→ **Prompt**
From the listing below, extract every line in which the word "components" appears.

→ **Record excerpts**
____
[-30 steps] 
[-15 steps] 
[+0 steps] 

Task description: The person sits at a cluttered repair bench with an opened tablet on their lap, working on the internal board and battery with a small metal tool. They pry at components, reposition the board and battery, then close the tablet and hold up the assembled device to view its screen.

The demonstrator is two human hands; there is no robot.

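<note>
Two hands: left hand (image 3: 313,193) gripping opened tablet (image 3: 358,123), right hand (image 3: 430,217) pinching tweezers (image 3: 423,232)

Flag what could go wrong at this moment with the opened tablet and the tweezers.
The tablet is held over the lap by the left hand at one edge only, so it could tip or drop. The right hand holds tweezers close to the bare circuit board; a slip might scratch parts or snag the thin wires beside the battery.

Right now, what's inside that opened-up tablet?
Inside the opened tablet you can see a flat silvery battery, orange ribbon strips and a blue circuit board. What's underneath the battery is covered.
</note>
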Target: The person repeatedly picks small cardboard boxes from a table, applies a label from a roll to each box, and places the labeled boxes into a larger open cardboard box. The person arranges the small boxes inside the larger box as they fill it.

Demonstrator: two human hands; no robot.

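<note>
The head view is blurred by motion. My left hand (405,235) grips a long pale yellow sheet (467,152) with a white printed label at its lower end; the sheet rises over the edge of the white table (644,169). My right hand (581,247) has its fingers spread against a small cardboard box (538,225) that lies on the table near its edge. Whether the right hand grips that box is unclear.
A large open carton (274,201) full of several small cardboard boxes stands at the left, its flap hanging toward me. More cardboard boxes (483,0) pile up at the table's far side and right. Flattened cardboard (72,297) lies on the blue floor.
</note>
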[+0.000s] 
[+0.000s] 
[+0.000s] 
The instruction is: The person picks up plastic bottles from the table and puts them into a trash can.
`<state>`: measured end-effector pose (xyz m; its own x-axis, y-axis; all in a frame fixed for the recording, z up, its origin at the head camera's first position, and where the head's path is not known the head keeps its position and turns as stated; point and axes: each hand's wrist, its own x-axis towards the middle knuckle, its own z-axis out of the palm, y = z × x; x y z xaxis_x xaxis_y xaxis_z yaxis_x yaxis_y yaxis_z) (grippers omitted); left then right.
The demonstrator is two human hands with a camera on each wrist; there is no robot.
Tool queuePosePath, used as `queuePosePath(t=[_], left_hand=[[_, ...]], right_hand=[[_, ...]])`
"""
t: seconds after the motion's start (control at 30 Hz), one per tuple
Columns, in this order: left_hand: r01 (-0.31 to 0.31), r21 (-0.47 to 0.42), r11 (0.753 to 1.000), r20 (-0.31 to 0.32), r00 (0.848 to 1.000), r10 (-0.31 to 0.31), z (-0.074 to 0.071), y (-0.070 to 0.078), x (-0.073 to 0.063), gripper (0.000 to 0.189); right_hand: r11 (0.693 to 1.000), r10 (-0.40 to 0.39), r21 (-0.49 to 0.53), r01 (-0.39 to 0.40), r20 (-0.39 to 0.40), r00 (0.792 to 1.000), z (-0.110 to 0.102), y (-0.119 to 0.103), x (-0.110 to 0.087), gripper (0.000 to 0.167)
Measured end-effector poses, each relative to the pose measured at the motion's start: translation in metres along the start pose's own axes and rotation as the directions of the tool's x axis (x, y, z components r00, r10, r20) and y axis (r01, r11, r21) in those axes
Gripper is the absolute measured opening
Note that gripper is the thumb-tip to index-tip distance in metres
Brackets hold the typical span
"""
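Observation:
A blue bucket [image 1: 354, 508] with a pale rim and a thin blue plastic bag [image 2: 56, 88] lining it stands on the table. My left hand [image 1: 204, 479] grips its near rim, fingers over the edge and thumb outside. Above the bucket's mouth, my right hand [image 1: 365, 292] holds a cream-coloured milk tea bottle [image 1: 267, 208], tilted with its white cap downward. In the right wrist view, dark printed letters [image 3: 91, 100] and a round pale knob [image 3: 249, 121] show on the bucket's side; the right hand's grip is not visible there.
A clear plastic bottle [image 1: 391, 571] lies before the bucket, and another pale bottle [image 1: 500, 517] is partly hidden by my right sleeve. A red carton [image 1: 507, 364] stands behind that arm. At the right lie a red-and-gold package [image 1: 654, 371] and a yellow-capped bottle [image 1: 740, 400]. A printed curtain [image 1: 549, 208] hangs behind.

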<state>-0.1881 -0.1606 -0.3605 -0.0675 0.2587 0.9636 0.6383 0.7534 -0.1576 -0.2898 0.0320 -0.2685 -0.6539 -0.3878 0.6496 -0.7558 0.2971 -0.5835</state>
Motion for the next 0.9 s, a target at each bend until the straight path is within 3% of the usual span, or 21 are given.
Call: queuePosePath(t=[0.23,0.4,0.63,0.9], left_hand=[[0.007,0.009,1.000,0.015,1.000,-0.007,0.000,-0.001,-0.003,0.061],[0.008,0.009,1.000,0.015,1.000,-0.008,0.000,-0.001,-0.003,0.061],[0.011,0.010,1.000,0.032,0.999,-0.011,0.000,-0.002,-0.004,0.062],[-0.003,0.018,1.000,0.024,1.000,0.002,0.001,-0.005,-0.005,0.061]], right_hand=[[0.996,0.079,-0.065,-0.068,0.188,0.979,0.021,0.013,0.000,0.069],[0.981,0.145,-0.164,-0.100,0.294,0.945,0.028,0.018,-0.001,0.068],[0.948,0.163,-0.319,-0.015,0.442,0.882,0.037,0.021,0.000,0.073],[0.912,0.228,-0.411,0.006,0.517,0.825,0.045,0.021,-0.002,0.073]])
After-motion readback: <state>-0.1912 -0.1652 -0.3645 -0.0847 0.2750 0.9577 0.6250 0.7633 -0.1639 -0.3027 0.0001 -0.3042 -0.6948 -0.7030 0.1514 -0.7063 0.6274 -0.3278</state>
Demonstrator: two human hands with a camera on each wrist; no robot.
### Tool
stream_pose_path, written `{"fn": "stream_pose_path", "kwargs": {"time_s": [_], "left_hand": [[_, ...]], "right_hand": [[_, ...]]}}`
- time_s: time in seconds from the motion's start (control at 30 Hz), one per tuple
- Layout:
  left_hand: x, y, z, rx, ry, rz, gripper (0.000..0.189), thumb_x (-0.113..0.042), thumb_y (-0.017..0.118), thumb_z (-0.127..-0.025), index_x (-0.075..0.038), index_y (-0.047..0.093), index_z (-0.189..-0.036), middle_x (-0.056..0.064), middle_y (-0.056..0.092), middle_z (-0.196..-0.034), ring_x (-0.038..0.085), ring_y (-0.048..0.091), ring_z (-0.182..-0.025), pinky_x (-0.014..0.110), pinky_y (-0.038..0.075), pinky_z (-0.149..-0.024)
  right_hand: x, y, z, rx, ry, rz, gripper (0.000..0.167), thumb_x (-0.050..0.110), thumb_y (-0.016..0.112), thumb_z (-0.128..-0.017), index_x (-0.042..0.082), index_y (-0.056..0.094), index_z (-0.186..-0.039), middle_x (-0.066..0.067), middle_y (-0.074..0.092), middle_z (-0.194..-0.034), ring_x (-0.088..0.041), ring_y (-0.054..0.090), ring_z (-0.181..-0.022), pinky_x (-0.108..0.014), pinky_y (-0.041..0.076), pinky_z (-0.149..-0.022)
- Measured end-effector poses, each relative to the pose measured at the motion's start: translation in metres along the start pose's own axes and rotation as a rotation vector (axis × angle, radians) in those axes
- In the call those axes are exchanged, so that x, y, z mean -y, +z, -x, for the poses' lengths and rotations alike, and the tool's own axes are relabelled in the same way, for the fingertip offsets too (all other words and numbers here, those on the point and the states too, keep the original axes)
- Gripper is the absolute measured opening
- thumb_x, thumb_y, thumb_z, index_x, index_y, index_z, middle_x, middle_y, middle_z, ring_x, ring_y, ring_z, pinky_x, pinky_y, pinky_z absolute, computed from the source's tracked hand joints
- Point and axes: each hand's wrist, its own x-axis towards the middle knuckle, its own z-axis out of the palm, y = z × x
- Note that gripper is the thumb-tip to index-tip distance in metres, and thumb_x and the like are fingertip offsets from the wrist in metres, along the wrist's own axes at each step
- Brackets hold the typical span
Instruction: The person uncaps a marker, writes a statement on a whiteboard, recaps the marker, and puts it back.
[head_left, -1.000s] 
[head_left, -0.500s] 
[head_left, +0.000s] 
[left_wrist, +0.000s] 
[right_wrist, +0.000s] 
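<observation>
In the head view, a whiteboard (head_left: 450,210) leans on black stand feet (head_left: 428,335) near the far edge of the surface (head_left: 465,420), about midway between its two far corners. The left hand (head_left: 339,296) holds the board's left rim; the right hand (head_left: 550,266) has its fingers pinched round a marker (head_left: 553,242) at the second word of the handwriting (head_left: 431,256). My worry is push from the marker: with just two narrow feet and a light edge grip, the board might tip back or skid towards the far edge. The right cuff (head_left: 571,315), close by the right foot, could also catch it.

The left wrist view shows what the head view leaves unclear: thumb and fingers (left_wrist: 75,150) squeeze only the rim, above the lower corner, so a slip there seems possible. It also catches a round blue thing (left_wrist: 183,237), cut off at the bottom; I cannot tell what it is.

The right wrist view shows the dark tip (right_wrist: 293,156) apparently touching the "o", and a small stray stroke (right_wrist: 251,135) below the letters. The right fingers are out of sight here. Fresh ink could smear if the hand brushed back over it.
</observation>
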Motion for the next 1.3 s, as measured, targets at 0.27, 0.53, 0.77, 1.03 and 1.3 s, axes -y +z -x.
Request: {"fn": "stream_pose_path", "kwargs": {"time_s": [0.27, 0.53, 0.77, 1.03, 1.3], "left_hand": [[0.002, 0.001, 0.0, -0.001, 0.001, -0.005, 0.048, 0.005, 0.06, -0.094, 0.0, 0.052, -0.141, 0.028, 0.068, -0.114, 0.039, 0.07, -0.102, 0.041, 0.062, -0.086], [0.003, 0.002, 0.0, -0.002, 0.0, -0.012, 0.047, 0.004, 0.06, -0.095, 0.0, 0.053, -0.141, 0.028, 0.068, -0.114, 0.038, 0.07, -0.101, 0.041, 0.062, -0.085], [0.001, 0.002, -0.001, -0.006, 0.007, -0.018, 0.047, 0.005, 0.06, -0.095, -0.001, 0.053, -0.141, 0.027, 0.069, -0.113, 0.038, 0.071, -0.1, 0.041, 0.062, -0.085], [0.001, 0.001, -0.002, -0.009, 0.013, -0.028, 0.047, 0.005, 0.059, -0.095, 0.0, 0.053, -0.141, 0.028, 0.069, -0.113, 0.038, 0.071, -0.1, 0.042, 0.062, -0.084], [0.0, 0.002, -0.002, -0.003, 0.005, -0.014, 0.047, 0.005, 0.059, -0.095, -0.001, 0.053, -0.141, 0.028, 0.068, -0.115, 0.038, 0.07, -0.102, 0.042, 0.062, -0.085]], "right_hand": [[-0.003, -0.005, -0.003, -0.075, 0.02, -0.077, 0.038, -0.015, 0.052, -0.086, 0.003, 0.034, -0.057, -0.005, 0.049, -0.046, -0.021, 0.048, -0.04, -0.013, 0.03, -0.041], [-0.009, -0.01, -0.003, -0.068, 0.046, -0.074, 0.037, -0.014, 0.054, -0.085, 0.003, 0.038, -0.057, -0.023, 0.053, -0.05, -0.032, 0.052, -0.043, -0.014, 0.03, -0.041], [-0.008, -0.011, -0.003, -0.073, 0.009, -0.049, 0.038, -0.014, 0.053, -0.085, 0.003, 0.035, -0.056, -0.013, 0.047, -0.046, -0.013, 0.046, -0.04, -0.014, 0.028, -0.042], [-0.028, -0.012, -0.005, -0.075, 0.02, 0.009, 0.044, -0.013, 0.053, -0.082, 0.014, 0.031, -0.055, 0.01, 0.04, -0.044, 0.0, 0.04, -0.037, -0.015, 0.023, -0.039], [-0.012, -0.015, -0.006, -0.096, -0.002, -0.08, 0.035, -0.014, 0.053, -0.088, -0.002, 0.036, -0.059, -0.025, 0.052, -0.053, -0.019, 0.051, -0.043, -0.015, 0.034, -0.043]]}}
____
→ **Answer section**
Task description: The person sits at a cluttered repair bench with an opened tablet on their lap, working on the internal board and battery with a small metal tool. They pry at components, reposition the board and battery, then close the tablet and hold up the assembled device to view its screen.
Measured end-effector poses, each relative to the pose measured at the motion's start: translation in metres along the start pose's own axes and rotation as the directions of the tool's x axis (x, y, z components r00, r10, r20) and y axis (r01, r11, r21) in those axes

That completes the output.